The amylase activity measurement system 60 of this reference example includes an analyzer 70 having an enzyme sensor. As the enzyme sensor, the enzyme sensor described in the first embodiment and the first to third reference examples can be applied. Here, an example using the enzyme sensor 10 according to the first reference example will be described. In the reaction system of this reference example, maltopentaose is applied as a substrate, and MP and GOD are immobilized as enzymes in the enzyme immobilization portion 23 of the enzyme sensor 10. Mixed MP and GOD are fixed to the enzyme fixing part 23 of the enzyme sensor 10. In the enzyme immobilization section 23, an immobilization film immobilizing MP and an immobilization film immobilizing GOD may be stacked or adjacent to each other. The substrate of 痾 -AMY is not limited to starch or maltopentaose, and malto-oligosaccharides composed of other glucose units or derivatives thereof can be applied.

  The amylase activity measurement system 60 includes a substrate tank 61. A substrate solution applied to the amylase activity measurement system 60 is stored in the substrate tank 61. The substrate solution is obtained by dissolving maltopentaose serving as a substrate in a buffer solution having an appropriate pH. The concentration of the substrate is usually adjusted to about 0.05 mM to 1M. When MP is used as the enzyme, a phosphate buffer solution is used as the buffer solution.
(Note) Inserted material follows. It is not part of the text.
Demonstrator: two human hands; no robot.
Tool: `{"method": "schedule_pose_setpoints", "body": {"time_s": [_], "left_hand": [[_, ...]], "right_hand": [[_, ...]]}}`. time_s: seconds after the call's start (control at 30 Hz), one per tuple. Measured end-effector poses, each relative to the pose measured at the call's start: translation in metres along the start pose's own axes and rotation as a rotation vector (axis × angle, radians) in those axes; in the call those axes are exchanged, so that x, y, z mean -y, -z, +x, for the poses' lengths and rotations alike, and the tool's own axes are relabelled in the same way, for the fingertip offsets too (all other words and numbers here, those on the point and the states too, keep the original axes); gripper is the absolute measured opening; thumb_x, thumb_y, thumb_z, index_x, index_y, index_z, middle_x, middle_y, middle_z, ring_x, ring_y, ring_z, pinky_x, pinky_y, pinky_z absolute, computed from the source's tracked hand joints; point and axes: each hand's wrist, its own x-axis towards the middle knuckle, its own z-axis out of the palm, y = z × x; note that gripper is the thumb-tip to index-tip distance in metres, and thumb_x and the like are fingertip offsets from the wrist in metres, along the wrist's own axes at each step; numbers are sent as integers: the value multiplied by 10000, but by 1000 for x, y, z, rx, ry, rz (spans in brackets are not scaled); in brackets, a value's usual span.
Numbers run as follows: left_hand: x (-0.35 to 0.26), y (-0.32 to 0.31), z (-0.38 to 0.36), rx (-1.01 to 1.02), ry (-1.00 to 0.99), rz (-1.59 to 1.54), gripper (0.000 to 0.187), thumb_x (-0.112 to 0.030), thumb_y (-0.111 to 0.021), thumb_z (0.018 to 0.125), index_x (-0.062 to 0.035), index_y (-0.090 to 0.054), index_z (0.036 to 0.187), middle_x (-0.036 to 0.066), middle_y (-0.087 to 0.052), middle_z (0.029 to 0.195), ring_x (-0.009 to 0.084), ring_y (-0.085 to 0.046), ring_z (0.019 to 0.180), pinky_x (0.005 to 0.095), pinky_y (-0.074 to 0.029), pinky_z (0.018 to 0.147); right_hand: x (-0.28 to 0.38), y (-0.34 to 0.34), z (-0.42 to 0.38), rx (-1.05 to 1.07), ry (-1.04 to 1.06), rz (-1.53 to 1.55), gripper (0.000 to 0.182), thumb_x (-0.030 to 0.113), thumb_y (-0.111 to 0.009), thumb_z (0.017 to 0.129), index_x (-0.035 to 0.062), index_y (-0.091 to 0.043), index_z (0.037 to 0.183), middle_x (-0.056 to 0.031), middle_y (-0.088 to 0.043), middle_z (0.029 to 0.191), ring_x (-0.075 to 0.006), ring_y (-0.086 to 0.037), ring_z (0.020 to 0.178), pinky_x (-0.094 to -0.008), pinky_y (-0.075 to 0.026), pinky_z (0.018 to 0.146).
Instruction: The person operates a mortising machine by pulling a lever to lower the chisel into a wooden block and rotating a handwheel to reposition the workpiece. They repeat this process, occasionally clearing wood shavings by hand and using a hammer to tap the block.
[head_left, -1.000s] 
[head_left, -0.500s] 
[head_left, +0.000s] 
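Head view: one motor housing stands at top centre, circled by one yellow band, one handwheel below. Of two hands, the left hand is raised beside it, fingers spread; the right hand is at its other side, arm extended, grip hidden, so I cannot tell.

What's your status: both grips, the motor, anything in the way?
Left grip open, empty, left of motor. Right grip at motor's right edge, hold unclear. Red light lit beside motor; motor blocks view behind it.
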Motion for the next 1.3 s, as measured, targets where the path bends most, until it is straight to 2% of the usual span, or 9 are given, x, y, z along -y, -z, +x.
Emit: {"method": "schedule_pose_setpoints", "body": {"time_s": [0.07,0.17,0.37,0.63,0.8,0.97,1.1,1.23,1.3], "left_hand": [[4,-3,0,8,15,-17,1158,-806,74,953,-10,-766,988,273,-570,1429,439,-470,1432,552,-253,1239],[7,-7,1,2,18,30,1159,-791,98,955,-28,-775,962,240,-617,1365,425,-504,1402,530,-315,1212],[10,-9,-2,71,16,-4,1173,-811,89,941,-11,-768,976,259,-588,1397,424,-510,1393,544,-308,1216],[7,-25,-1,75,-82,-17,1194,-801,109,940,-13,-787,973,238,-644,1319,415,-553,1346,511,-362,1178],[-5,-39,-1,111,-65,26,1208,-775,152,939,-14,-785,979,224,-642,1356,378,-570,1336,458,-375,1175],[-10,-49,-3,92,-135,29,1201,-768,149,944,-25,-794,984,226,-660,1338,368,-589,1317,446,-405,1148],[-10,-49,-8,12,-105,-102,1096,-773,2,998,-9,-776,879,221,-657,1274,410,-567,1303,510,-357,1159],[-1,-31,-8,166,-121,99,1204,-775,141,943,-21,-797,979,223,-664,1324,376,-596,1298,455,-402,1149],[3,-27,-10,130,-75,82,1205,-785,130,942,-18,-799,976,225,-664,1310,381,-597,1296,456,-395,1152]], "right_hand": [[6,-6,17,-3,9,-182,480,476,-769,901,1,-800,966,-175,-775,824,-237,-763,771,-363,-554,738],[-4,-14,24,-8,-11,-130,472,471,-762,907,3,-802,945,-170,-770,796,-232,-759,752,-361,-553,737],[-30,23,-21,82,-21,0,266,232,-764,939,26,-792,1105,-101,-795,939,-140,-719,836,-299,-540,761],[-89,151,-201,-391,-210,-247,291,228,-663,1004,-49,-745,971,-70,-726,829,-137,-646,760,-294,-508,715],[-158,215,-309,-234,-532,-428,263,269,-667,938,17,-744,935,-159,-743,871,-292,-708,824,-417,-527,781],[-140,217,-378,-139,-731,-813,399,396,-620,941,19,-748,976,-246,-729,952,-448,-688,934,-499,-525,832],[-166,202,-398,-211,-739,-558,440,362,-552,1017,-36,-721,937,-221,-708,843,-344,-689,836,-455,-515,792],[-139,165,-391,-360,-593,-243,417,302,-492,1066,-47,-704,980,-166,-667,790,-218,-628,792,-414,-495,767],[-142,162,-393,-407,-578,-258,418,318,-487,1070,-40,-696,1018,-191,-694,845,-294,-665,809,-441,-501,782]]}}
  The substrate solution stored in the substrate tank 61 is supplied to the analyzer 70 by the pump 62. The substrate solution supplied to the analyzer 70 is mixed with the sample solution from the sample introduction unit 63 before being introduced into the analyzer 70. Saliva collected from the subject is used as the sample. Saliva contains α-AMY. By mixing the sample solution with the substrate solution, α-AMY contained in the sample solution decomposes maltopentaose as a substrate into maltose. The reaction temperature during the decomposition reaction of the substrate is around normal temperature and is not particularly limited. The reaction time is about several minutes although it depends on the type of substrate.

  The substrate solution mixed with the sample solution is supplied to the analyzer 70 as an analysis solution. The analyzer 70 includes an enzyme sensor 10 and a casing 71 as shown in FIG. The casing 71 is coupled to the substrate 11 of the enzyme sensor 10 and covers the surface of the enzyme sensor 10 on the side of the defining portion 22. The casing 71 is made of resin, for example, and has a supply unit 72 and a discharge unit 73. The supply unit 72 is connected to the pump 62. The analysis solution supplied by the pump 62 is supplied to the enzyme sensor 10 via the supply unit 72. The supply unit 72 is installed above the enzyme fixing unit 23 of the enzyme sensor 10. That is, the supply part 72 and the enzyme fixing | fixed part 23 are arrange | positioned substantially coaxially. Therefore, the analysis solution supplied by the pump 62 flows substantially perpendicularly to the enzyme fixing unit 23. On the other hand, the discharge part 73 is disposed on the radially outer side of the enzyme fixing part 23. Therefore, the analysis solution that has flowed in substantially perpendicular to the enzyme immobilization part 23 flows out in a horizontal direction that is substantially perpendicular to the inflow direction. Thereby, the analysis fluid that has flowed from the supply unit 72 into the enzyme fixing unit 23 of the enzyme sensor 10 substantially vertically is discharged from the discharge unit 73 to the outside in the radial direction of the enzyme fixing unit 23. The analysis fluid is discharged to the waste liquid tank 64. Further, the pump 62 adjusts the flow rate of the analysis fluid so as to correspond to the reaction time in the enzyme sensor 10.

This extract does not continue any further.